**Collected data**
*** Begin section ***
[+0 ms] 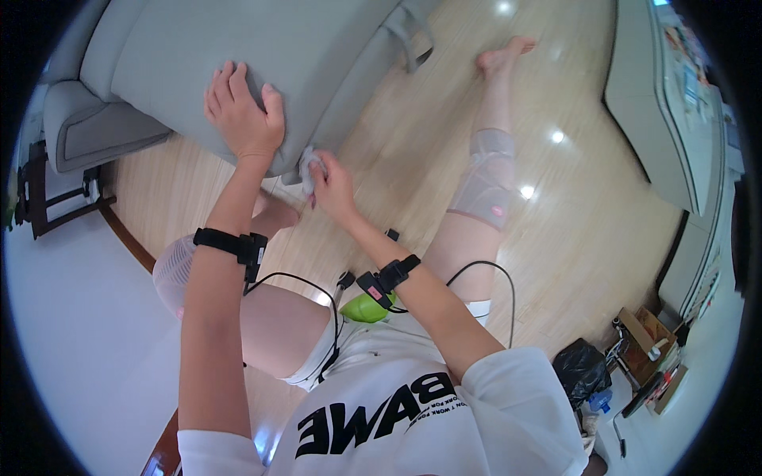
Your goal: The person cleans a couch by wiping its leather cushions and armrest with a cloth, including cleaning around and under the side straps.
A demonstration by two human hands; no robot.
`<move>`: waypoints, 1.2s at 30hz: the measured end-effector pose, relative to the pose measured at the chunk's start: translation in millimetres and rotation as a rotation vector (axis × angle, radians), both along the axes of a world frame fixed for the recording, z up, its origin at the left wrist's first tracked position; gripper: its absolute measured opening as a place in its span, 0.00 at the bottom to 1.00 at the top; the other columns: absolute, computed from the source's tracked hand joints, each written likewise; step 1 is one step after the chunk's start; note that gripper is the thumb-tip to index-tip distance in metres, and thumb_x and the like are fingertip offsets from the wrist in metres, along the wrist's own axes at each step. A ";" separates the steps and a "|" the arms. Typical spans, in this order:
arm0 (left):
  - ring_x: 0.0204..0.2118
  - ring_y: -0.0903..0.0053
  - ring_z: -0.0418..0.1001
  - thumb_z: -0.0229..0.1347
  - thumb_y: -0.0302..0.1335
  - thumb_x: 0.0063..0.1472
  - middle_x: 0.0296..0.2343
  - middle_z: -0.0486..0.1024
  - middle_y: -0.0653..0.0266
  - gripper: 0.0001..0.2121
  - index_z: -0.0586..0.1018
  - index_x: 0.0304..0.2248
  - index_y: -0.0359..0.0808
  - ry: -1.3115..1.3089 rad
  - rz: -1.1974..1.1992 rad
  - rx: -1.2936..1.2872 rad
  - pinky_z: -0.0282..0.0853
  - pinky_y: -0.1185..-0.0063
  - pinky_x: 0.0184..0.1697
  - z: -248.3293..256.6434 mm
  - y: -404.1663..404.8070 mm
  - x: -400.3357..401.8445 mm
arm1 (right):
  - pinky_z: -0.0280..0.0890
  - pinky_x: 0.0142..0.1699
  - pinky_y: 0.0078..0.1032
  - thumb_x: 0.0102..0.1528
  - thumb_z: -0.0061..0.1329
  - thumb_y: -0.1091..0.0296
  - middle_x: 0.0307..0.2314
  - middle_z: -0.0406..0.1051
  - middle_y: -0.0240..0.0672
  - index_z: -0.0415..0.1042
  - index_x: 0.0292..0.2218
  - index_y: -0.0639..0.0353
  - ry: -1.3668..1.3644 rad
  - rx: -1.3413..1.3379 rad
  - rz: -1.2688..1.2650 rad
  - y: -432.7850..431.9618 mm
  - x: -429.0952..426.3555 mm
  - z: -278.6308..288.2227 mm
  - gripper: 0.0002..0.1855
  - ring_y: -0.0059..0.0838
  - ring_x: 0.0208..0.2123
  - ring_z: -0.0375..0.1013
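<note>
My left hand [247, 116] lies palm down on the grey upholstered sofa seat [196, 41], near its corner, fingers apart and holding nothing. Lower right of it, my right hand [334, 187] grips a crumpled light grey cloth [309, 171] against the lower corner of the sofa. Part of the cloth is hidden by the fingers. Both forearms wear black straps [223, 241] with small black devices and cables. A bright green rounded object [364, 308] sits at my lap, partly behind the right forearm device.
A low cabinet [640, 107] stands at the right. Grey fabric loops [411, 44] hang from the sofa's side. A black plastic bag [582, 369] and a cardboard box [649, 339] stand at the lower right, a dark wooden frame [41, 196] at the left. My bare legs rest on the wood-look floor [405, 125].
</note>
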State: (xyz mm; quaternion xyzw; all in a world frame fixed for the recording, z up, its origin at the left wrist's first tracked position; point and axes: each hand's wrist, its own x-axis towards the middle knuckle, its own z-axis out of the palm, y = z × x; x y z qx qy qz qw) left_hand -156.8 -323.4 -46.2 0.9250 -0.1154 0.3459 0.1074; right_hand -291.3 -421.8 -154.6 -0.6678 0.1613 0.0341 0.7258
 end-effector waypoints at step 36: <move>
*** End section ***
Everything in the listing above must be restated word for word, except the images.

[+0 ms] 
Your goal: The person cleans a couch by wiping its leather cushions and armrest with a cloth, including cleaning around and under the side straps.
A demonstration by two human hands; no robot.
`<move>`: waypoints, 1.2s at 30hz: the measured end-effector pose, relative to the pose measured at the chunk's start: translation in millimetres and rotation as a rotation vector (axis × angle, radians), both along the axes of a world frame fixed for the recording, z up, its origin at the left wrist's first tracked position; gripper: its absolute measured opening as a place in its span, 0.00 at the bottom to 1.00 at the top; the other columns: absolute, computed from the source's tracked hand joints, each written likewise; step 1 is one step after the chunk's start; note that gripper is the thumb-tip to index-tip distance in metres, and thumb_x and the like are fingertip offsets from the wrist in metres, along the wrist's own axes at each step. A ";" separates the steps and a "|" the arms. Typical spans, in this order:
arm0 (left):
  - ring_x: 0.0204..0.2118
  - ring_y: -0.0903..0.0053
  - ring_z: -0.0418..0.1001
  - thumb_z: -0.0229..0.1347
  - thumb_y: -0.0302..0.1335
  - thumb_x: 0.0063..0.1472
  - middle_x: 0.0296..0.2343
  - middle_z: -0.0486..0.1024
  - middle_y: -0.0653..0.0266
  - gripper: 0.0001..0.2121
  - index_z: -0.0586..0.1018
  - index_x: 0.0304..0.2248
  - index_y: -0.0359..0.0808
  - ry: -1.3115..1.3089 rad
  - rz: -1.1974..1.1992 rad
  - rx: -1.2936..1.2872 rad
  - pinky_z: -0.0282..0.0853
  - pinky_y: -0.1185..-0.0063
  - pinky_x: 0.0184..0.1697
  - z: -248.3293..256.6434 mm
  - y: -404.1663..404.8070 mm
  - x: -400.3357..401.8445 mm
arm1 (right):
  - pinky_z: -0.0280..0.0890
  - pinky_x: 0.0142..0.1699
  - pinky_y: 0.0078..0.1032
  - thumb_x: 0.0102..0.1528
  - thumb_z: -0.0061..0.1329
  - thumb_y: -0.1091..0.0296
  - middle_x: 0.0307..0.2314
  - middle_z: -0.0406..0.1051
  - middle_y: -0.0240..0.0672
  - index_z: -0.0415..0.1042
  - index_x: 0.0292..0.2218
  - index_y: -0.0639..0.0353
  - ry: -1.3668..1.3644 rad
  - rx: -1.3413..1.3379 rad
  - rz: -1.2688..1.2650 rad
  - y: -432.7850..431.9618 mm
  - x: -429.0952..426.3555 mm
  - z: -278.6308..288.2227 mm
  - gripper: 0.0002..0.1855
  - ring_y: -0.0059..0.0838
  - ring_x: 0.0208..0.2123
  - ring_z: -0.0375..0.1013
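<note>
My left hand [247, 116] lies palm down on the grey upholstered sofa seat [196, 41], near its corner, fingers apart and holding nothing. Lower right of it, my right hand [334, 187] grips a crumpled light grey cloth [309, 171] against the lower corner of the sofa. Part of the cloth is hidden by the fingers. Both forearms wear black straps [223, 241] with small black devices and cables. A bright green rounded object [364, 308] sits at my lap, partly behind the right forearm device.
A low cabinet [640, 107] stands at the right. Grey fabric loops [411, 44] hang from the sofa's side. A black plastic bag [582, 369] and a cardboard box [649, 339] stand at the lower right, a dark wooden frame [41, 196] at the left. My bare legs rest on the wood-look floor [405, 125].
</note>
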State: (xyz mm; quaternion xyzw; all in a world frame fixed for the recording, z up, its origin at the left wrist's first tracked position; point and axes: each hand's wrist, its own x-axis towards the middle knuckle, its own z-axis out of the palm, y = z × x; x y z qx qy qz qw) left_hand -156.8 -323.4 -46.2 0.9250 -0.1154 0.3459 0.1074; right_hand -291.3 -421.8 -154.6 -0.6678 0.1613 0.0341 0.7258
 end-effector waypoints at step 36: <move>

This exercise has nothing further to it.